Evans Syndrome (ES) is a rare autoimmune disorder that presents with simultaneous or sequential development of autoimmune hemolytic anemia (AIHA), thrombocytopenia, and/or neutropenia. This disease may occur in conjunction with other autoimmune disorders. Primary antiphospholipid syndrome (APS) is a disorder characterized by thrombosis, which can cause life-threatening complications such as fetal demise, strokes, or deep vein thrombosis. A 67-year-old male with type 2 diabetes mellitus, hypertension, and renal insufficiency presented with concomitant ES and APS. His hematological abnormalities began in 2013 after a deep vein thrombosis of the left lower extremity led to a diagnosis of APS and was started on chronic warfarin. In 2014, he was found to have immune thrombocytopenia (ITP) with relapses the following year. Several months later, he was hospitalized and diagnosed with AIHA. In the setting of his previous episodes of ITP and current AIHA, the diagnosis of ES was made. The initial treatment was 100 mg prednisone taper, but rituximab was required to make complete platelet recovery.
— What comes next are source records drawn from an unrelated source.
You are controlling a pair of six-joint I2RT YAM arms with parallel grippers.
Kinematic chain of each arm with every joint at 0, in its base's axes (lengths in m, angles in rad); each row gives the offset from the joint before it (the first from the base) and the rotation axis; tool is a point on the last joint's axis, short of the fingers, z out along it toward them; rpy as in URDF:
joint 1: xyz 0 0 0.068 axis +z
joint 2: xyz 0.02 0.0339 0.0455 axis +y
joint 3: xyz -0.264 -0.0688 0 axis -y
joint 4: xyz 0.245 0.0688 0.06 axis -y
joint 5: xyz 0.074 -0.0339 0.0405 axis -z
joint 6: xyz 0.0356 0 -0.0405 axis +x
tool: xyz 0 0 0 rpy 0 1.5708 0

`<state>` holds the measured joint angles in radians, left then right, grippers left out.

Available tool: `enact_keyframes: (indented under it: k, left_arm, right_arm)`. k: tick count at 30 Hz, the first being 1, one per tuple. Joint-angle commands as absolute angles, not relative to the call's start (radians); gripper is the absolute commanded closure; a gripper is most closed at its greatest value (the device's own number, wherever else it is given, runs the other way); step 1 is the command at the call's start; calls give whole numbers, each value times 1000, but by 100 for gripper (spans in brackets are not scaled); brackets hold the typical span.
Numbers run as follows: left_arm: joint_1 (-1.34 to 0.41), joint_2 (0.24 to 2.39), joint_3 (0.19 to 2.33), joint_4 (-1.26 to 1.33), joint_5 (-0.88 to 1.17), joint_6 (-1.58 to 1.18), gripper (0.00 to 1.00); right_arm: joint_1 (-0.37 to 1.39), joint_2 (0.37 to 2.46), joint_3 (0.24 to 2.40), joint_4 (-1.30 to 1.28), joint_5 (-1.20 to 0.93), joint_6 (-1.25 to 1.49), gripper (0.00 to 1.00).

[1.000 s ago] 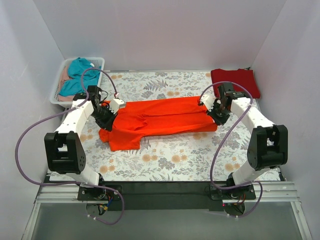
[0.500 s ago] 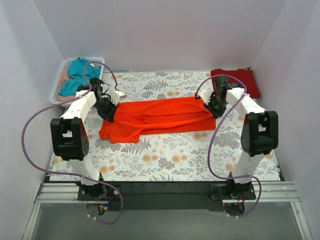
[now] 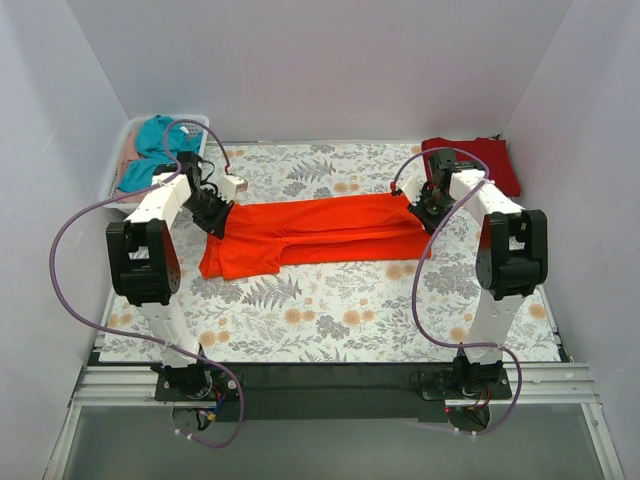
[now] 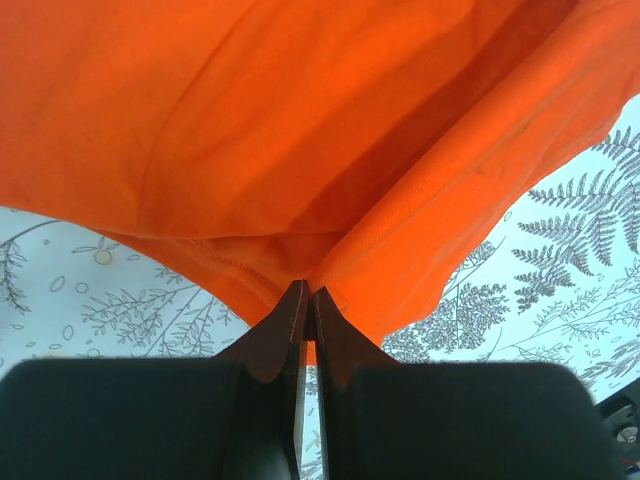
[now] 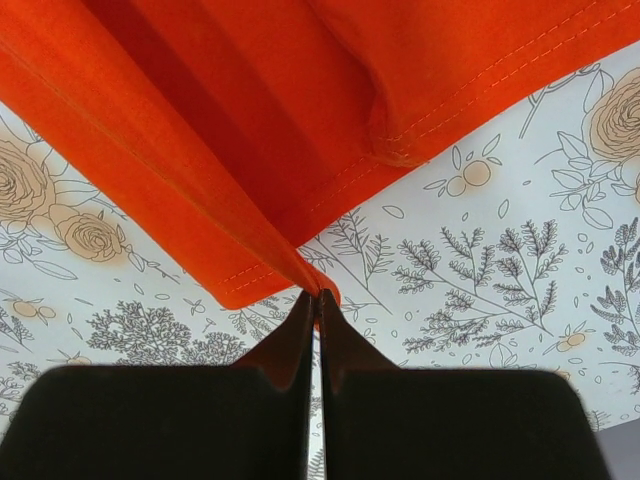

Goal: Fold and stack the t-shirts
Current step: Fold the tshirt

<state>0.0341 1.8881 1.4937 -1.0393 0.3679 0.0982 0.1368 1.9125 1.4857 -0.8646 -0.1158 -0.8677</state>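
Floral-print tablecloth (image 3: pixel 330 320), white walls (image 3: pixel 320 70) around | top: orange-red t-shirt (image 3: pixel 320 232) stretched flat mid-cloth, crimson t-shirt (image 3: pixel 475 162) folded at far right corner | left wrist: my left gripper (image 4: pixel 305 292) pinched tight on an orange edge | right wrist: my right gripper (image 5: pixel 318 296) clamped on the opposite edge

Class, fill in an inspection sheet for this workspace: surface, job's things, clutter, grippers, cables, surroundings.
Surface: floral-print tablecloth, lying flat.
Job's things: bright orange-red cotton t-shirt stretched lengthwise across mid-table; darker crimson t-shirt folded at the far right corner.
Clutter: white plastic basket at far left, holding a teal garment and a pale pink garment.
Grippers: left gripper shut on the orange-red shirt's left end; right gripper shut on its right end.
Cables: purple cables loop off both arms.
Surroundings: plain white walls on three sides.
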Motion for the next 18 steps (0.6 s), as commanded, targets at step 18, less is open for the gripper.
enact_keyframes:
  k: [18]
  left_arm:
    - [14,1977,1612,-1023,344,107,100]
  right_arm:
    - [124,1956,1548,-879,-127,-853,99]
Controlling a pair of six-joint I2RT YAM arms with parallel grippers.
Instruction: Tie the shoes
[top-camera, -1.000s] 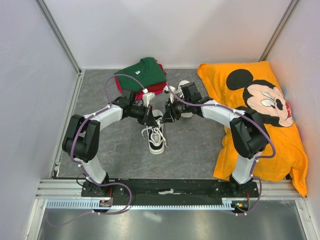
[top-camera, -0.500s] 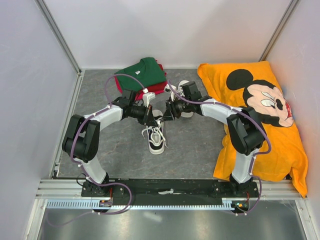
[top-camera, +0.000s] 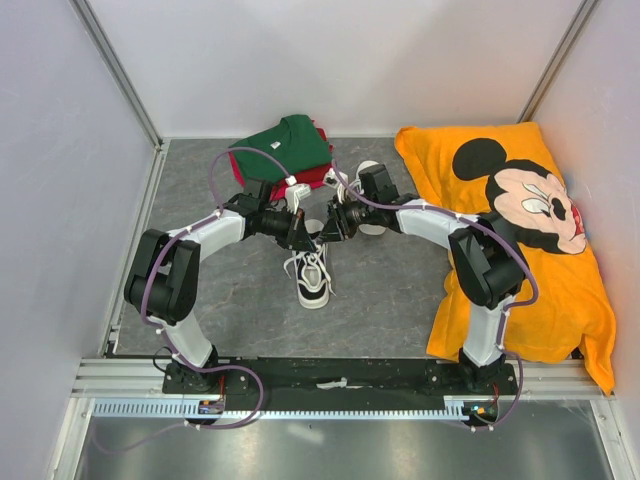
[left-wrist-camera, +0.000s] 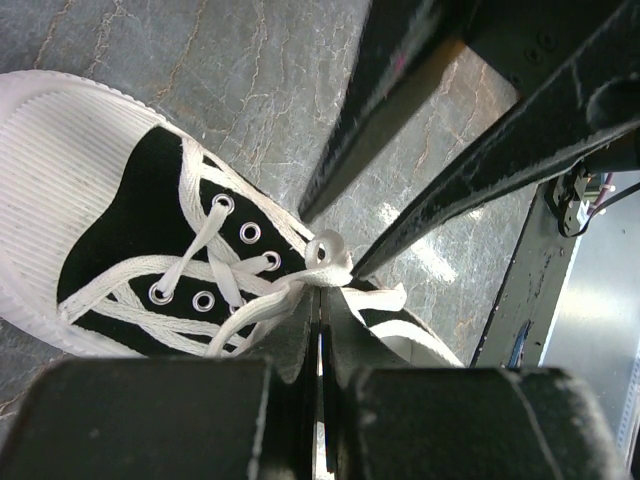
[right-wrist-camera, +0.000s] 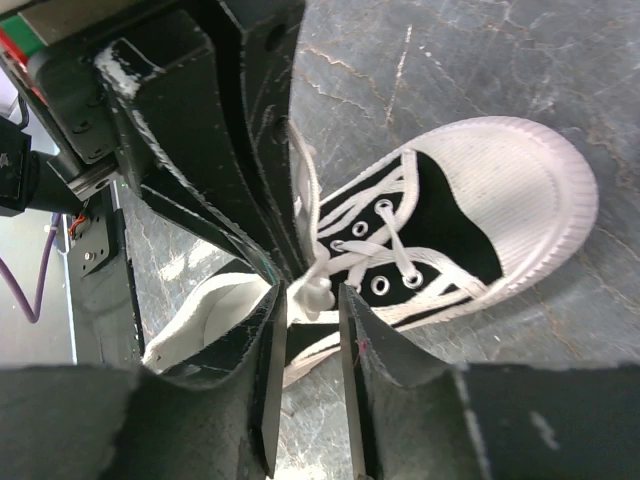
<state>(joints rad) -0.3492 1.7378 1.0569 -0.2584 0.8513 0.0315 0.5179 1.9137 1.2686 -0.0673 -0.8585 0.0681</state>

The severe deterioration and rapid recovery with proper treatment of the patient highlights the importance of a timely diagnosis of ES. Mild thrombocytopenia can be associated with APS; however; severe thrombocytopenia may warrant further investigation for other possible causes. Maintaining ES on the differential diagnosis of patients with APS and thrombocytopenia could enhance health outcomes.

摘要

伊文斯综合征(ES)是一种罕见的自身免疫性疾病,其特征为自身免疫性溶血性贫血(AIHA)、血小板减少和/或中性粒细胞减少同时或相继出现。这种疾病可能与其他自身免疫性疾病同时发生。原发性抗磷脂综合征(APS)是一种以血栓形成为特征的疾病,可导致危及生命的并发症,如胎儿死亡、中风或深静脉血栓形成。一名患有2型糖尿病、高血压和肾功能不全的67岁男性同时患有ES和APS。他的血液学异常始于2013年,左下肢深静脉血栓形成后被诊断为APS,并开始使用慢性华法林治疗。2014年,他被发现患有免疫性血小板减少症(ITP),次年复发。几个月后,他住院并被诊断为AIHA。鉴于他之前的ITP发作和目前的AIHA,ES的诊断得以确立。初始治疗为100毫克泼尼松逐渐减量,但需要使用利妥昔单抗才能使血小板完全恢复。患者病情的严重恶化和经适当治疗后的快速恢复凸显了及时诊断ES的重要性。轻度血小板减少可能与APS有关;然而,严重血小板减少可能需要进一步调查其他可能的原因。在对APS和血小板减少患者进行鉴别诊断时考虑到ES,可能会改善健康结局。